526.    Many survivors of State care, including some Lake Alice survivors, ended up in the youth and criminal justice systems – what is sometimes referred to as the ‘care-to-custody pipeline’.[1146] The causes are often related to substance abuse, lack of supports and financial security, and unresolved anger and aggression.[1147] We heard of several survivors who, soon after their release, committed crimes, usually theft, to survive. One survivor said he struggled to live with the memories of what happened in Lake Alice, started to misbehave at school, which he saw as the start of turning to gangs for security.[1148] He said, “I turned to gangs and crime. This was the easiest way to make money because I couldn’t hold down a nine-to-five job due to the emotional trauma I was constantly battling”.[1149]
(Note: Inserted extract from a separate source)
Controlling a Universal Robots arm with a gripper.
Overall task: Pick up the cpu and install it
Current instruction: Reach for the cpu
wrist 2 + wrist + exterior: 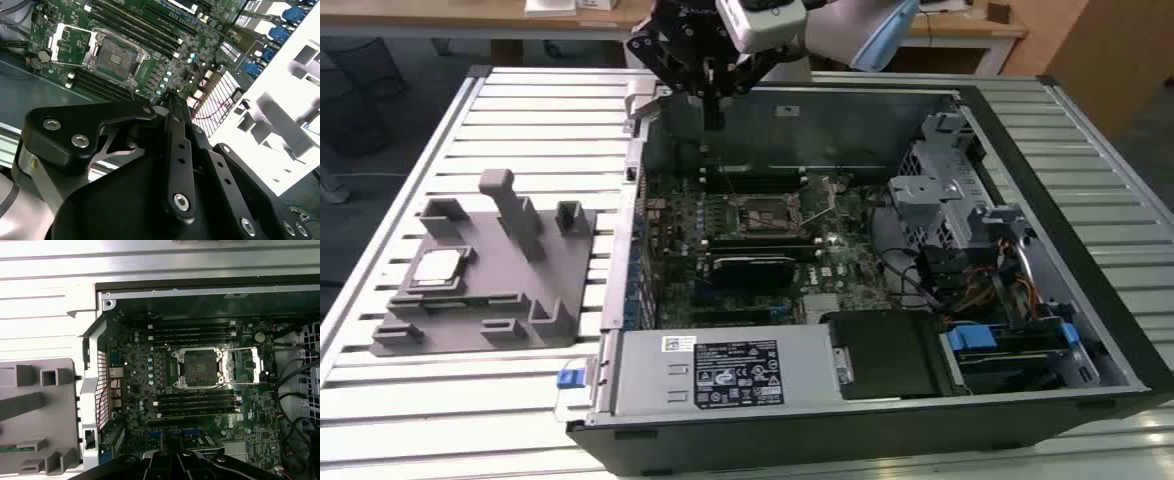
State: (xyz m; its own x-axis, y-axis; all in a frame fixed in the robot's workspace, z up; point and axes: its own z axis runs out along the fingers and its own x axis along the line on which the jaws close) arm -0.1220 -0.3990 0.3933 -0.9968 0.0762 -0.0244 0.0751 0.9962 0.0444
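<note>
The cpu [438, 266], a small silver square chip, lies flat on the grey holder block [480, 290] at the exterior view's left, outside the computer case. My gripper [711, 105] hangs over the far edge of the open case, well away from the cpu, its fingers pressed together and holding nothing. The square metal-framed socket [761, 213] sits bare on the motherboard below it, with its load plate swung open. In both wrist views the socket [198, 367] [117, 57] appears beyond the black fingers [170, 120].
The open computer case [1067, 250] lies on a slatted metal table [520, 110]. Inside are memory slots [192, 332], cables and a drive cage [947, 190] at the exterior view's right, and a power supply [720, 370] at the near side. The holder block has upright posts [507, 205].
</note>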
527.    As we noted in our care to custody research report, there are clear links – for Māori and non-Māori – between experiences in State care and later imprisonment.[1150] The research found that one in five and, sometimes, as many as one in three children and young people who had been in State residential care went on to serve a criminal custodial sentence later in life. The proportion of Māori who had been in State residential care and subsequently received a custodial sentence was much higher than for non-Māori.[1151] This is a much higher rate than that of people who had not been in State care.[1152]
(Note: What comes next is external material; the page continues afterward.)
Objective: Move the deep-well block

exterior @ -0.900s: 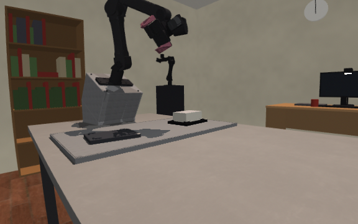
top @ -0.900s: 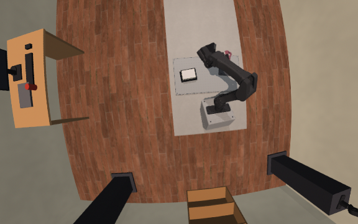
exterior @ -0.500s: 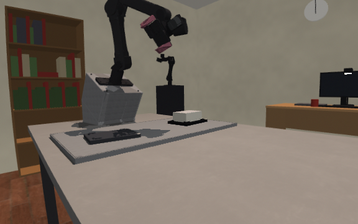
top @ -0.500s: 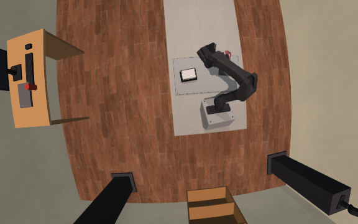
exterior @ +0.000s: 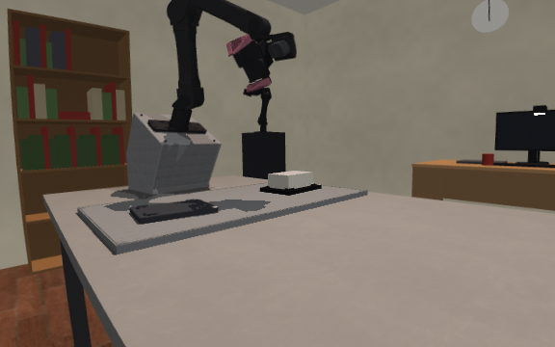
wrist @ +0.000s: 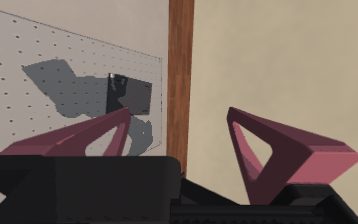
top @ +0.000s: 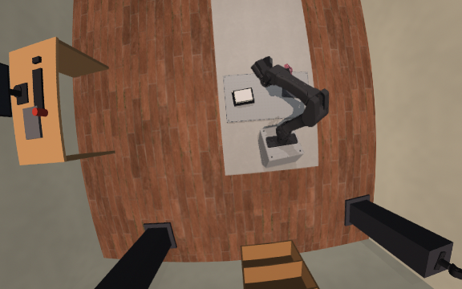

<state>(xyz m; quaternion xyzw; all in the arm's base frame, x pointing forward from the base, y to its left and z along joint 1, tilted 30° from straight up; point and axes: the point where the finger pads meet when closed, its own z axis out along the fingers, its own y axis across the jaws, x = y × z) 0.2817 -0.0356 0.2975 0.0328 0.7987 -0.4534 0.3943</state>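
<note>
The white block (exterior: 290,179) sits flat on its dark nest (exterior: 291,189), the left one as the arm's base sees it, at the far right end of the grey perforated plate (exterior: 239,212) in the side view; from above the same block (top: 243,96) shows as a pale rectangle with a dark border near the plate's left edge. The other nest (exterior: 173,210) lies bare on the plate, well apart from the block, nearer the sloped grey pedestal (exterior: 162,164) on which the black arm (exterior: 186,63) stands. In the wrist view this bare nest (wrist: 130,95) appears as a dark slab close to the plate's edge, with the arm's shadow falling beside it. The gripper (exterior: 253,65) hangs high over the plate, well above both nests and touching neither; from above it (top: 277,68) sits over the plate's far edge. Its two pink fingers stand spread as wide as they go, with nothing between them. The plate rests on a long pale table (exterior: 355,270) over a brick-coloured floor (top: 155,140). Beyond the table a bookshelf (exterior: 12,96) stands against the wall, a black box with a stand on top (exterior: 263,154) is behind the plate, and a desk (exterior: 499,185) at the right carries a dark monitor (exterior: 536,129) and a red cup (exterior: 488,159).
</note>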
528.    Some survivors went on to spend a large portion of their lives in prison – some for serious offending and others for a succession of minor offences. Some recognised they had become institutionalised and felt more comfortable inside prison than outside. As Mr Rangi Wickliffe told us:

“I was diagnosed with terminal cancer while I was in prison, and that was one of the reasons they let me out in October 2017. That was actually hard for me because that was the only life I have known. It was my home. The Department of Corrections just cut the cord. That felt like more of the abandonment that I had previously suffered from my mother and my family … I wanted to go back to jail; that’s how hard it was for me … I cannot cope in everyday society because of the extreme pain, fear, and suffering I endured at Lake Alice … I cannot handle it on the outside. It is why I think I have spent so long in prison – because I can handle it on the inside, because it is where I can hide from what has happened to me. In jail, I am fine; on the outside, I do not cope.”[1153]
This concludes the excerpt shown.